▸ Required action:
Could you retype the whole listing, word for word?

------ Available data

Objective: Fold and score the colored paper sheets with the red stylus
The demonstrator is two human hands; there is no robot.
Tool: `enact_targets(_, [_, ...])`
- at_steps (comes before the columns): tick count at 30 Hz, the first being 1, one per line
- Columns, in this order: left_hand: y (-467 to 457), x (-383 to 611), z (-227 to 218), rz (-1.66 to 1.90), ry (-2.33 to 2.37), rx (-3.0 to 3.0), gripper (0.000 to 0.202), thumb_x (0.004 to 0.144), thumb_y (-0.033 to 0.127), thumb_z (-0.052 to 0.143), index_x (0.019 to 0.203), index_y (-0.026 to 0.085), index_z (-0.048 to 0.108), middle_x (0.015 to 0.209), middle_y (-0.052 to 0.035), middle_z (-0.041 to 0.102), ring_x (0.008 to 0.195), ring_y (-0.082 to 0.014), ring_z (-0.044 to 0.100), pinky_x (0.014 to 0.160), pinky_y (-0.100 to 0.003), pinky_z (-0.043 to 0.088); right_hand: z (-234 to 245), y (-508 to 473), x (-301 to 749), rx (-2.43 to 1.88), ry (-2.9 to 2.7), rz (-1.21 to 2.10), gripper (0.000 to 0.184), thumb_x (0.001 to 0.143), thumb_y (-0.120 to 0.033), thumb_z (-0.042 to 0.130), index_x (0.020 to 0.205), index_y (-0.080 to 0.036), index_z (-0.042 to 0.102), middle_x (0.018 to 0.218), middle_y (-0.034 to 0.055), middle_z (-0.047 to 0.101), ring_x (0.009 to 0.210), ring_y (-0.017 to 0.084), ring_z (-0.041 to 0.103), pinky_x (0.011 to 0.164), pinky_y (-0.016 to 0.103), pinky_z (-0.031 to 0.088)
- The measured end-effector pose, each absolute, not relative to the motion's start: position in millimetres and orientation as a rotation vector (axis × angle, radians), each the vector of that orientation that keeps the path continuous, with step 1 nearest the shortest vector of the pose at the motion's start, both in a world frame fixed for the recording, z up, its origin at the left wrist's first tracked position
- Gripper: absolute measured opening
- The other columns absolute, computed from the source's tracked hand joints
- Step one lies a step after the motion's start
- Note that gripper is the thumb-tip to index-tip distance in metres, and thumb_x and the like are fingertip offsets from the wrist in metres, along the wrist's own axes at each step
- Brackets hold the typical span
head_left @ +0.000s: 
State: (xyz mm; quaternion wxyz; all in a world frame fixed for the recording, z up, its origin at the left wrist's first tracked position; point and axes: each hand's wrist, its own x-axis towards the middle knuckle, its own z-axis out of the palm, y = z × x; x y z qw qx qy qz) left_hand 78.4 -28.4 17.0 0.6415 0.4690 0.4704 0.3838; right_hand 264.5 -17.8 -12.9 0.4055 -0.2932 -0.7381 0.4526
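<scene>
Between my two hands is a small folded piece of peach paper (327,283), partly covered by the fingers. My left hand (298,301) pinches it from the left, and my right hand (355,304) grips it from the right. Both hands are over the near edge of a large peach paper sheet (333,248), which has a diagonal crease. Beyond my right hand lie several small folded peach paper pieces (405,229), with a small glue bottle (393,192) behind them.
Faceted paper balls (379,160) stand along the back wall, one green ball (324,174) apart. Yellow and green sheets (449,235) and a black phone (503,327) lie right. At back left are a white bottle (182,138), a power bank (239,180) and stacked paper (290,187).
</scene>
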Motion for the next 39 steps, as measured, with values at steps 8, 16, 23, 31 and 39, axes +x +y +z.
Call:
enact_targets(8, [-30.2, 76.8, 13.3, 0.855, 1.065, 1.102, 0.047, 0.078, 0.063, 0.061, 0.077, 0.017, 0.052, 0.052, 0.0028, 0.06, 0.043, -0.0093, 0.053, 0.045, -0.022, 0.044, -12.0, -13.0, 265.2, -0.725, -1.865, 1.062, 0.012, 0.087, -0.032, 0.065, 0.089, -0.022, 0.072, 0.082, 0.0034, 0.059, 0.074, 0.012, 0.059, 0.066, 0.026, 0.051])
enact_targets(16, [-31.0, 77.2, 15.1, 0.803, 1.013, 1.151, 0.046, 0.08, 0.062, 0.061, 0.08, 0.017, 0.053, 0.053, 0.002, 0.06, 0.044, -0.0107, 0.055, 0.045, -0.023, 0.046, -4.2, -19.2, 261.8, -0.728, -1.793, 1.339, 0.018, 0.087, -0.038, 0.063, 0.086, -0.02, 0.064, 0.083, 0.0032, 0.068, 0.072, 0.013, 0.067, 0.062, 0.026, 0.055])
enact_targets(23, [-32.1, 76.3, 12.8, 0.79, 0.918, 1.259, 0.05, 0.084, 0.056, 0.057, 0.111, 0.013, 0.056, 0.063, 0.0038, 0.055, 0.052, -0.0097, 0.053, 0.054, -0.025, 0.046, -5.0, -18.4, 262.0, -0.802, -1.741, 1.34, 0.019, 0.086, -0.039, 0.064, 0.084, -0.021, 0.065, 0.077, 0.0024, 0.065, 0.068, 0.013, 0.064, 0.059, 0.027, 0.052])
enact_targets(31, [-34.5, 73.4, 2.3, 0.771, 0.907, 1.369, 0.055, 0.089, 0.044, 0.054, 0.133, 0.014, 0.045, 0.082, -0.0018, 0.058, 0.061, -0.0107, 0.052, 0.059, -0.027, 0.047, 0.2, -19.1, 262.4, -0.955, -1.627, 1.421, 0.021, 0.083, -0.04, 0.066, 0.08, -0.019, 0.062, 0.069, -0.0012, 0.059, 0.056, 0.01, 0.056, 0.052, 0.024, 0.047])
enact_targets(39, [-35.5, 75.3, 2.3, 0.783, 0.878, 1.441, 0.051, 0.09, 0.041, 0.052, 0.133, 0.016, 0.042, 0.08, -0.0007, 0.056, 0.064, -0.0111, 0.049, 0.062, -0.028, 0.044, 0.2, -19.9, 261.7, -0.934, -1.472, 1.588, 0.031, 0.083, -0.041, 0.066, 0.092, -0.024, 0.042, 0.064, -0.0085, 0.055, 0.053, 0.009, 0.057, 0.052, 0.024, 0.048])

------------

▸ Task output:
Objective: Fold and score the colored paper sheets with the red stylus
The demonstrator is two human hands; there is no robot.
Tool: `enact_targets(_, [_, ...])`
- at_steps (comes before the columns): tick count at 30 Hz, the first being 1, one per line
- Columns, in this order: left_hand: y (-467 to 457), x (-383 to 611), z (-227 to 218), rz (-1.66 to 1.90), ry (-2.33 to 2.37), rx (-3.0 to 3.0), gripper (0.000 to 0.202), thumb_x (0.004 to 0.144), thumb_y (-0.033 to 0.127), thumb_z (-0.052 to 0.143), index_x (0.019 to 0.203), index_y (-0.026 to 0.085), index_z (-0.048 to 0.108), middle_x (0.015 to 0.209), middle_y (-0.052 to 0.035), middle_z (-0.041 to 0.102), ring_x (0.008 to 0.195), ring_y (-0.082 to 0.014), ring_z (-0.044 to 0.100), pinky_x (0.014 to 0.160), pinky_y (-0.100 to 0.003), pinky_z (-0.043 to 0.088); right_hand: z (-234 to 245), y (-508 to 473), x (-301 to 749), rx (-2.43 to 1.88), ry (-2.9 to 2.7), rz (-1.21 to 2.10), gripper (0.000 to 0.184), thumb_x (0.001 to 0.143), thumb_y (-0.120 to 0.033), thumb_z (-0.042 to 0.130), index_x (0.020 to 0.205), index_y (-0.080 to 0.036), index_z (-0.042 to 0.102), middle_x (0.018 to 0.218), middle_y (-0.034 to 0.055), middle_z (-0.047 to 0.101), ring_x (0.009 to 0.210), ring_y (-0.017 to 0.084), ring_z (-0.041 to 0.103), pinky_x (0.011 to 0.164), pinky_y (-0.016 to 0.103), pinky_z (-0.031 to 0.088)
- The measured end-effector pose, each absolute, not relative to the motion's start: position in millimetres and orientation as a rotation vector (axis × angle, radians), each the vector of that orientation that keeps the path continuous, with step 1 nearest the shortest vector of the pose at the motion's start, both in a world frame fixed for the recording, z up, its origin at the left wrist's first tracked position
- Gripper: absolute measured opening
- The other columns absolute, computed from the source's tracked hand joints
- Step one lies a step after the motion's start
- Note that gripper is the thumb-tip to index-tip distance in metres, and thumb_x and the like are fingertip offsets from the wrist in metres, along the wrist's own axes at each step
- Brackets hold the typical span
head_left @ +0.000s: 
State: (xyz mm; quaternion wxyz; all in a world frame fixed for the recording, z up, its origin at the left wrist's first tracked position; point and axes: each hand's wrist, its own x-axis towards the middle knuckle, its own z-axis out of the palm, y = z × x; x y z qw qx qy qz) left_hand 78.4 -28.4 17.0 0.6415 0.4690 0.4704 0.3838; right_hand 264.5 -17.8 -12.9 0.4055 -0.2932 -0.7381 0.4526
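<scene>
Between my two hands is a small folded piece of peach paper (327,283), partly covered by the fingers. My left hand (298,301) pinches it from the left, and my right hand (355,304) grips it from the right. Both hands are over the near edge of a large peach paper sheet (333,248), which has a diagonal crease. Beyond my right hand lie several small folded peach paper pieces (405,229), with a small glue bottle (393,192) behind them.
Faceted paper balls (379,160) stand along the back wall, one green ball (324,174) apart. Yellow and green sheets (449,235) and a black phone (503,327) lie right. At back left are a white bottle (182,138), a power bank (239,180) and stacked paper (290,187).
</scene>
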Motion for the next 39 steps, as measured, with values at steps 8, 16, 23, 31 and 39, axes +x +y +z.
Call:
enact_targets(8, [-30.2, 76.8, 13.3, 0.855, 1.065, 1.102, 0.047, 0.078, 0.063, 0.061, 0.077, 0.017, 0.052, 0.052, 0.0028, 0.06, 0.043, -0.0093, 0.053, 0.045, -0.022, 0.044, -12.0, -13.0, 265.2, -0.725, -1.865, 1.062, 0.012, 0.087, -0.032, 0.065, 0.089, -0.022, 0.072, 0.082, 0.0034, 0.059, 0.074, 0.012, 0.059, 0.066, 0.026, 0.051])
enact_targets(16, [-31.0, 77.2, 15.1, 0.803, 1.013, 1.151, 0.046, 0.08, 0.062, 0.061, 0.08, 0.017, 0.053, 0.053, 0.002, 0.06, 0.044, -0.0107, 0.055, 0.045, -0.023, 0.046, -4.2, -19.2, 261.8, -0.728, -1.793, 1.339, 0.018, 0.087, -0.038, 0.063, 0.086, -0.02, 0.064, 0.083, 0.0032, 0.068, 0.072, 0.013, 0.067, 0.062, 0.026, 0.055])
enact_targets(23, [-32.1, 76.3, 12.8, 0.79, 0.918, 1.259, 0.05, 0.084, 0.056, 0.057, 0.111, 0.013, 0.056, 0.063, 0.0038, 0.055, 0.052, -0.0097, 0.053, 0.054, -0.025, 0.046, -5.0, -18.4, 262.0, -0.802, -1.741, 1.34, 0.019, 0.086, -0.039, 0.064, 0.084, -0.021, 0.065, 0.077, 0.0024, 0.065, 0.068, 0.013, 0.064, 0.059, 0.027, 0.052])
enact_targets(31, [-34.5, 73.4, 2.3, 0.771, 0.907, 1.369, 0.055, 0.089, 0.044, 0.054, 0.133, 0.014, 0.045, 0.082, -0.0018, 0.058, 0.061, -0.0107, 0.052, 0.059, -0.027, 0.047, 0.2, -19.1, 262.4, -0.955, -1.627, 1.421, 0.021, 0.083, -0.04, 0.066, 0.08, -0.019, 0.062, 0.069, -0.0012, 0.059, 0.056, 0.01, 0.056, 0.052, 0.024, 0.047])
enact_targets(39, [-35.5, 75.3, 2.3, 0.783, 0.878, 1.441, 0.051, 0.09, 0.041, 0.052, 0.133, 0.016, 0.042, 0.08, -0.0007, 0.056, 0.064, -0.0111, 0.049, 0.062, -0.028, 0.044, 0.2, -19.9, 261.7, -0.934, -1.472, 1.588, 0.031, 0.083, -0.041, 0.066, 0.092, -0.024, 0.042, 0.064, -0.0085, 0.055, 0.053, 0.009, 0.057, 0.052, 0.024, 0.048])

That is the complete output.